Коваль взял у Забродского заключение медэкспертизы.
— Значит, настойка, изъятая у Крапивцева и отправленная на экспертизу, и была тем ядом, от которого погиб Залищук? В вашем письменном выводе прямого ответа на это нет, — сердито проговорил подполковник.
— Видите ли, Дмитрий Иванович, это не исключено. Но в составе отравы, обнаруженной у Залищука, есть еще и не совсем выясненные компоненты… Я даже сказал бы, что он отравился, глотнув слишком большую порцию сердечных лекарств. Известно, что одно и то же вещество в малых дозах является лечебным, а в больших может стать причиной смерти.
— Мне необходим точный вывод, а не домыслы.
— Вполне резонно, — поддержала Коваля начальник лаборатории. — Мы подтверждаем и уточняем наш предварительный вывод. В лаборатории уже определили эти компоненты, Дмитрий Иванович. Кроме следов очень ядовитого переступеня белого, брионина у Залищука обнаружена большая доза дигитоксина, наперстянки, входящей в состав сердечных медикаментов.
— Вот почему наш эксперт и ошибся вначале, — добавил Забродский. — Он обнаружил в крови погибшего дигитоксин, обычную наперстянку. И этого ему было достаточно. Тем более что при алкогольном опьянении лекарства могут действовать как яд.
— Адамов корень также имеет брионин, Евгения Григорьевна? — спросил Коваль.
— Да.
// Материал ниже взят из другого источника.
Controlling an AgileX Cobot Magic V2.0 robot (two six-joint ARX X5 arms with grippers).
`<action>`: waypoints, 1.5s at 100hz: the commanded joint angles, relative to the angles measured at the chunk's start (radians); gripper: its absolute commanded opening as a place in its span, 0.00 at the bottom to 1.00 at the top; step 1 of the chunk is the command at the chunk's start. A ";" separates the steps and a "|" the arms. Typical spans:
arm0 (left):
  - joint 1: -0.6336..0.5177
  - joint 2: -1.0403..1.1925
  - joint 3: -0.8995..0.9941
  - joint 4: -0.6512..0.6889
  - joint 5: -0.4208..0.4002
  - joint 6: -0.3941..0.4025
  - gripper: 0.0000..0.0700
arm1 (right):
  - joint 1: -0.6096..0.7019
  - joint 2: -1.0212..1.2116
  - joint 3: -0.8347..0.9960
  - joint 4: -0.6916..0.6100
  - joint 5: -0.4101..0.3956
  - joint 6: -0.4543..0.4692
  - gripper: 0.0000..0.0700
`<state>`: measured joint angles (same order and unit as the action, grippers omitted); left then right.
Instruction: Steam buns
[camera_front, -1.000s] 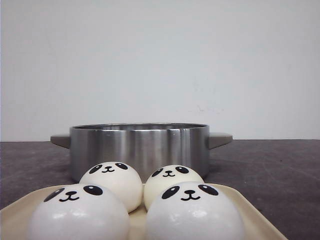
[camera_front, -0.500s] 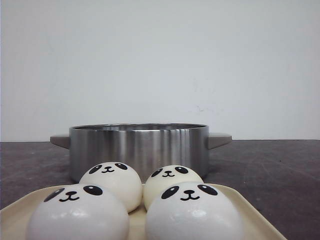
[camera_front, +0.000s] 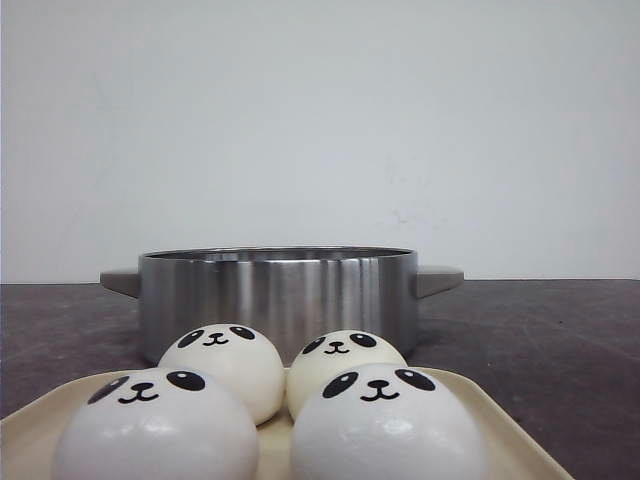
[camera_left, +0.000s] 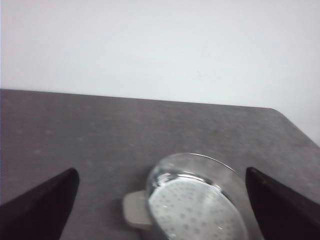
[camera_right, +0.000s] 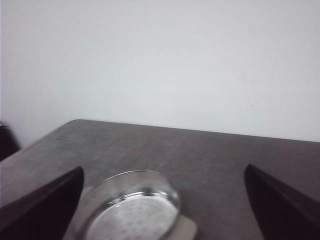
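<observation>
This looks like a robot test bench staged as a kitchen rather than a real one: a bare dark grey desk (camera_front: 560, 340) against a blank white wall (camera_front: 320, 120), carrying only a stainless steamer pot (camera_front: 278, 297) and a beige tray (camera_front: 497, 424) of panda-faced buns (camera_front: 222, 364).

There are four round, shiny white buns with black panda faces (camera_front: 222, 362) (camera_front: 343, 358) (camera_front: 155, 425) (camera_front: 388, 425). They sit on one flat, pale cream tray (camera_front: 500, 425). Behind them is one shiny silver metal pot (camera_front: 278, 295) with two grey handles (camera_front: 121, 281) (camera_front: 440, 279).
</observation>
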<state>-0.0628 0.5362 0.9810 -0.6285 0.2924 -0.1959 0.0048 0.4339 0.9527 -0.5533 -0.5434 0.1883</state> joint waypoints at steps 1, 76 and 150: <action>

Имеет вещество, похожее на брионин. Химически это растение еще не до конца исследовано.
— А как брионин действует на организм?
— Вызывает отравление с рвотой, боль в брюшной полости, судороги. Боль такая сильная, что наступает шок, который в свою очередь ведет к параличу и остановке сердца.
— Так… так… — задумчиво проговорил Коваль.
— Переступень также мало изучен, брионин в алопатической медицине почти не используется. Только гомеопаты применяют его в очень мизерных дозах при изготовлении лекарств против ревматизма, воспаления легких и тому подобное, — объясняла тем временем начальник лаборатории.